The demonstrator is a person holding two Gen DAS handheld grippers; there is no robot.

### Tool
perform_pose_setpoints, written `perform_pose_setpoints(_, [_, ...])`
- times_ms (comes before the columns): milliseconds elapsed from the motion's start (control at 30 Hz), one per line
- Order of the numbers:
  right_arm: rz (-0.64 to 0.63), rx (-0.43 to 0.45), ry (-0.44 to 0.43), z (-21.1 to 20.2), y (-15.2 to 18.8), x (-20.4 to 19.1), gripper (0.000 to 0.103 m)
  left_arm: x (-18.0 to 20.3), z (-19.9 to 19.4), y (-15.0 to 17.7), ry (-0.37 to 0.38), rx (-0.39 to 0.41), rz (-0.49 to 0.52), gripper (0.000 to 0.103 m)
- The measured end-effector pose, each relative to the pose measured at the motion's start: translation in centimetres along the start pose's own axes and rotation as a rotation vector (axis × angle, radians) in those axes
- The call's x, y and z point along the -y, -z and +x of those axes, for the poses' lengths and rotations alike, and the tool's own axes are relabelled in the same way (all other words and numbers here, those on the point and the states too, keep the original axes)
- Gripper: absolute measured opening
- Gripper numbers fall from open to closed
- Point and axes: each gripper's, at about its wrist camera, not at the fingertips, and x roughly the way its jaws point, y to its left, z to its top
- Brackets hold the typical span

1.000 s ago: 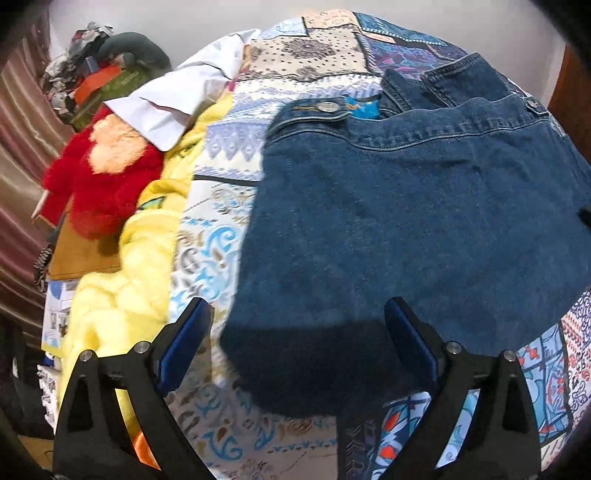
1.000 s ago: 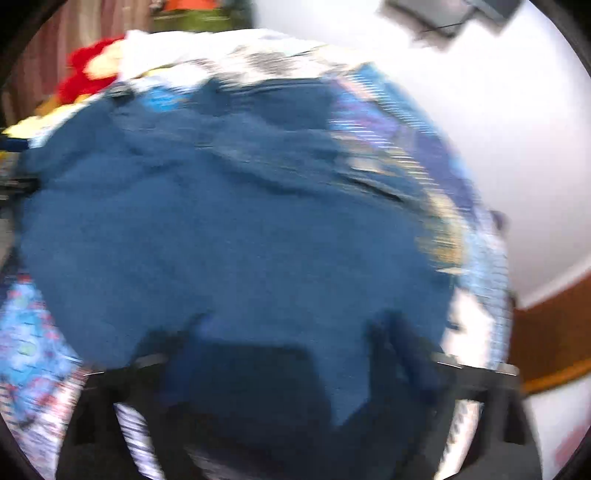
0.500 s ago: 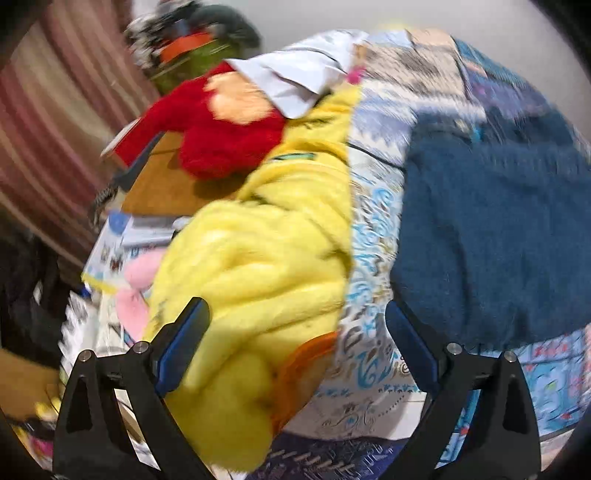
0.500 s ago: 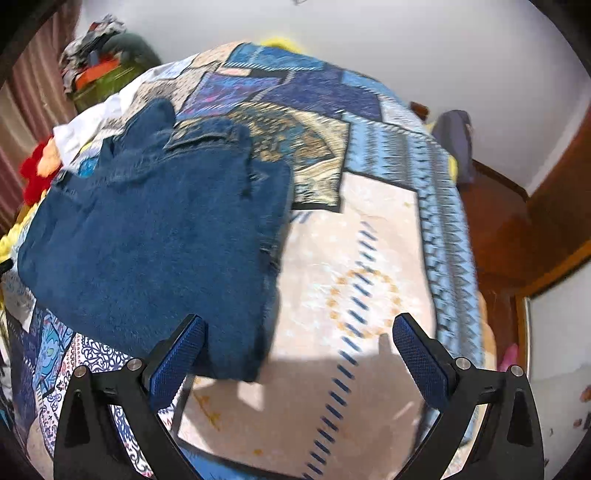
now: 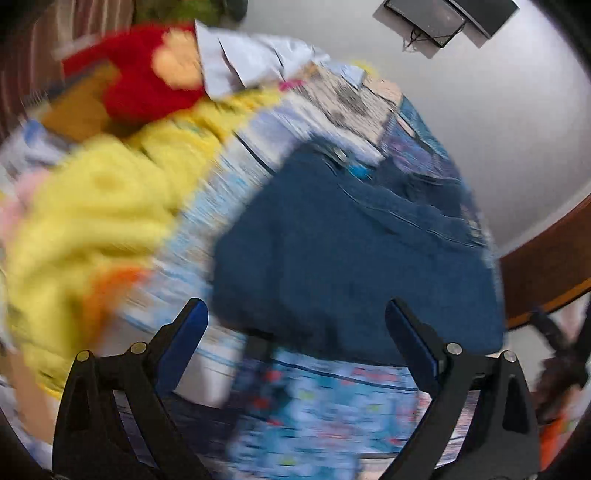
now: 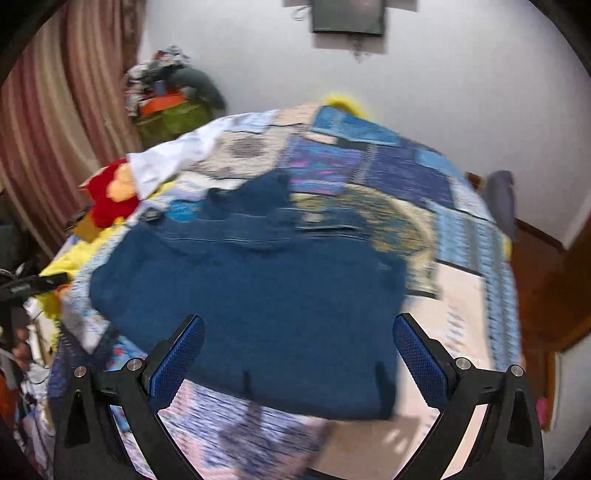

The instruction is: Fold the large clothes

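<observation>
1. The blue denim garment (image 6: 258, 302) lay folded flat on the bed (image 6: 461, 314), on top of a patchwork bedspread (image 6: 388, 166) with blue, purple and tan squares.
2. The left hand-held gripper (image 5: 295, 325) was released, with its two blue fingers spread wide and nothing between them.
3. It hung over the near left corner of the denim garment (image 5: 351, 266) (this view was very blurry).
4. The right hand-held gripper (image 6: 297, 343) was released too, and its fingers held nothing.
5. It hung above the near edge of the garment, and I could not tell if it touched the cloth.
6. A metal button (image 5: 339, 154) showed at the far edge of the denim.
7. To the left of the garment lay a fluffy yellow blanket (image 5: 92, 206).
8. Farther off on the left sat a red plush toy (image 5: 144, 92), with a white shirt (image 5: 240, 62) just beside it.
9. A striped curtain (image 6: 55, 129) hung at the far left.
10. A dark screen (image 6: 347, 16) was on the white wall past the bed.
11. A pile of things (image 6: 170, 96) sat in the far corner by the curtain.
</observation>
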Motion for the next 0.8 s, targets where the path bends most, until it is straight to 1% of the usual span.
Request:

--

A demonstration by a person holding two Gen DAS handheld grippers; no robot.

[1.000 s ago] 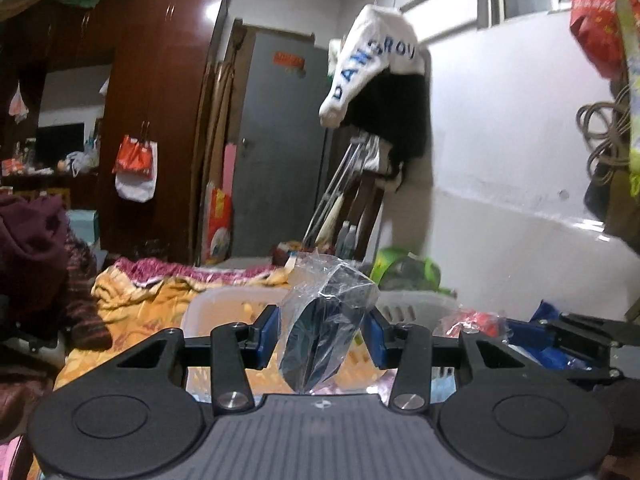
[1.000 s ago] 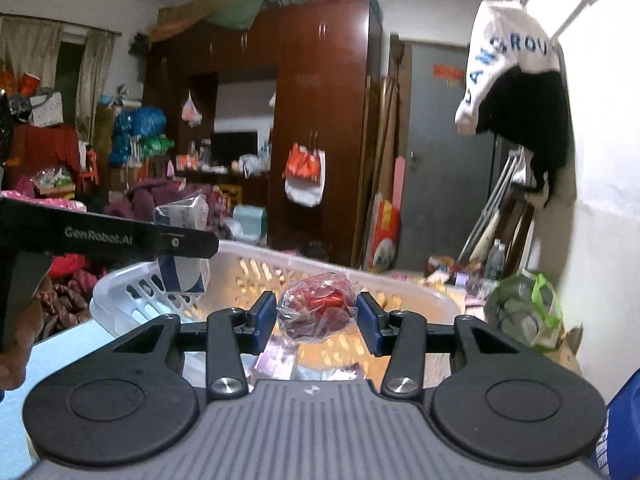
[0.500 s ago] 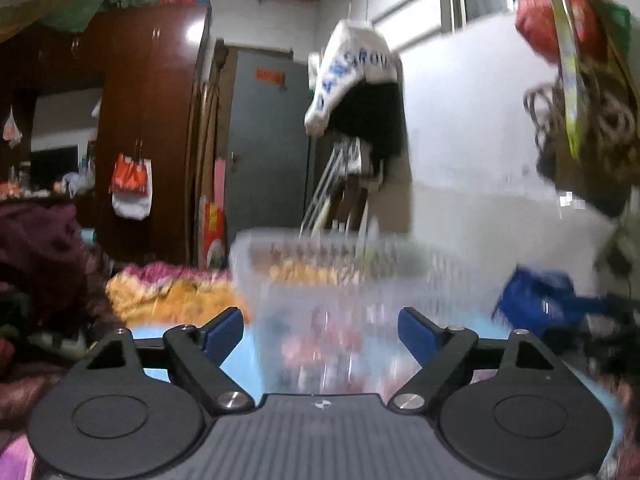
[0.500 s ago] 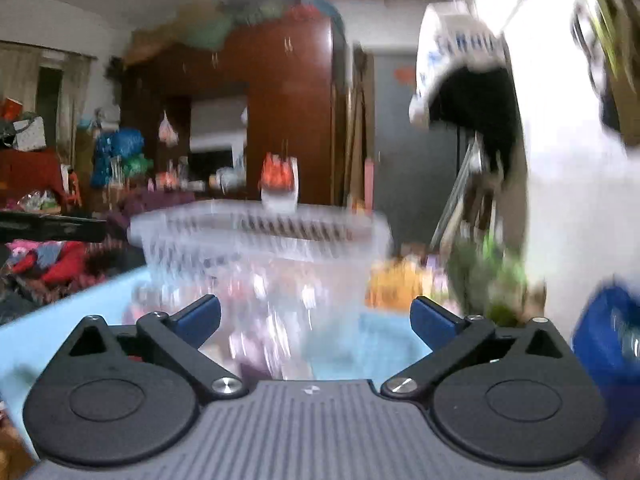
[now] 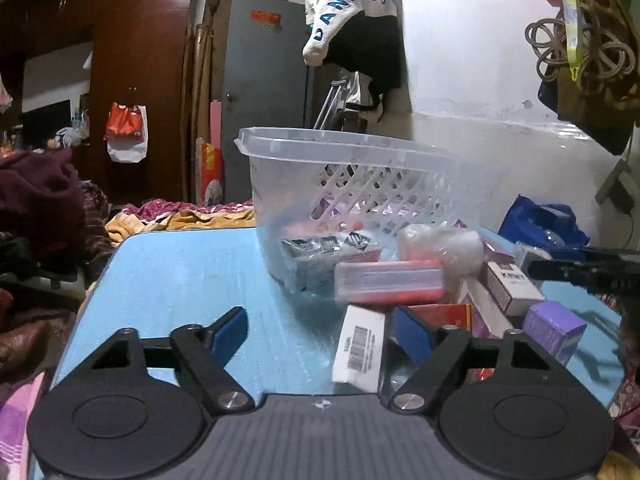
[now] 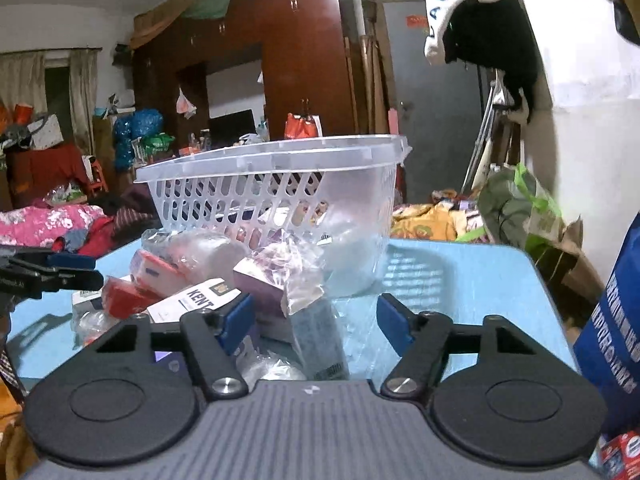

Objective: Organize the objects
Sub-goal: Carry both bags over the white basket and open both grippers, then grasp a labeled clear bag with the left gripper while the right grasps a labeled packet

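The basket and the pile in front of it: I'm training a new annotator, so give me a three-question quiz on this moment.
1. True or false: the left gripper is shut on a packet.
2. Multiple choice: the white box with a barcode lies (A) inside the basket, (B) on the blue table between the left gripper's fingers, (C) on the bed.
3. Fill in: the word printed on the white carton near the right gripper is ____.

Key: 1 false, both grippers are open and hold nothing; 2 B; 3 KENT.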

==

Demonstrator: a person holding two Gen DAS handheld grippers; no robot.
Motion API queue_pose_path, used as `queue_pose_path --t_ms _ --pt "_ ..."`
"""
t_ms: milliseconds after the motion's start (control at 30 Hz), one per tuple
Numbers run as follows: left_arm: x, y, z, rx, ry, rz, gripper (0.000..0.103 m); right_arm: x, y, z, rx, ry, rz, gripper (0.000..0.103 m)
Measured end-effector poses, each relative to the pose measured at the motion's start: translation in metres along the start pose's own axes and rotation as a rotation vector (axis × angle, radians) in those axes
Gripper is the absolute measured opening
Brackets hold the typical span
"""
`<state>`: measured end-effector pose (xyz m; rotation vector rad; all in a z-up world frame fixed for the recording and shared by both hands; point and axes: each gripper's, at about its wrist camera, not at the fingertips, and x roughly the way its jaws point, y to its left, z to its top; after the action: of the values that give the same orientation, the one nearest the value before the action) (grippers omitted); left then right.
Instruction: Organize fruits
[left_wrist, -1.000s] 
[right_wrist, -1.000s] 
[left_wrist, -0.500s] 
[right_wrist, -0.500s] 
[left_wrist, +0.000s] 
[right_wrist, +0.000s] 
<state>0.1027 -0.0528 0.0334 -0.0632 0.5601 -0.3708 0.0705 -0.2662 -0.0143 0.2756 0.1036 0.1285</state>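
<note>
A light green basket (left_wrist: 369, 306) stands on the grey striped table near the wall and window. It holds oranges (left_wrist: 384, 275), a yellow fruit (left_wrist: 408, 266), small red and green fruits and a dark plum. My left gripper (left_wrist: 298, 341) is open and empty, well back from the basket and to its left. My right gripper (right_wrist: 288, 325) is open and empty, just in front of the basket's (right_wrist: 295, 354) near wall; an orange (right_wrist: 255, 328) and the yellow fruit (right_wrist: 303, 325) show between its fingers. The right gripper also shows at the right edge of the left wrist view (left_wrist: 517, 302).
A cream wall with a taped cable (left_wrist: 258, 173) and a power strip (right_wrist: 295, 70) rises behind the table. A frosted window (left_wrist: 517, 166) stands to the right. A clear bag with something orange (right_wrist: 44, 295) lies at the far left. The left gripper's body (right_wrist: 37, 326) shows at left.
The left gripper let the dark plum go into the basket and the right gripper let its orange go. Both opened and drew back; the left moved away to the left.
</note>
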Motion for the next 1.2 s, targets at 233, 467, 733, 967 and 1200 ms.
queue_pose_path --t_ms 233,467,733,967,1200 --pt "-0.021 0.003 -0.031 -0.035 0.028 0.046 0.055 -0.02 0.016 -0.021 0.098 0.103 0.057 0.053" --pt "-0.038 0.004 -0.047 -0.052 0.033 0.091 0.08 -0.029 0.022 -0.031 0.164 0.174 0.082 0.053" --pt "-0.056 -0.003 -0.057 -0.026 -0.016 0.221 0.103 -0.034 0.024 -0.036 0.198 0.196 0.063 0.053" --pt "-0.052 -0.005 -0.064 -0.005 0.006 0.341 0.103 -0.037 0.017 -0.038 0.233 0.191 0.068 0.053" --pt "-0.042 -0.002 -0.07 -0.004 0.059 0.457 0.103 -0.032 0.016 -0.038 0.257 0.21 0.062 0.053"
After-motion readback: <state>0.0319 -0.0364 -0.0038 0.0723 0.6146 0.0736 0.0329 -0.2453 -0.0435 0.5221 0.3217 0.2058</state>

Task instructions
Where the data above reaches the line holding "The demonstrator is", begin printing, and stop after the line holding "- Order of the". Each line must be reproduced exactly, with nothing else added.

Task result
The demonstrator is a person holding two Gen DAS handheld grippers; there is no robot.

### Tool
perform_pose_setpoints, written `perform_pose_setpoints(_, [_, ...])`
- times_ms (comes before the columns): milliseconds elapsed from the motion's start (control at 30 Hz), one per line
- Order of the numbers:

Nothing remains to be added to the response.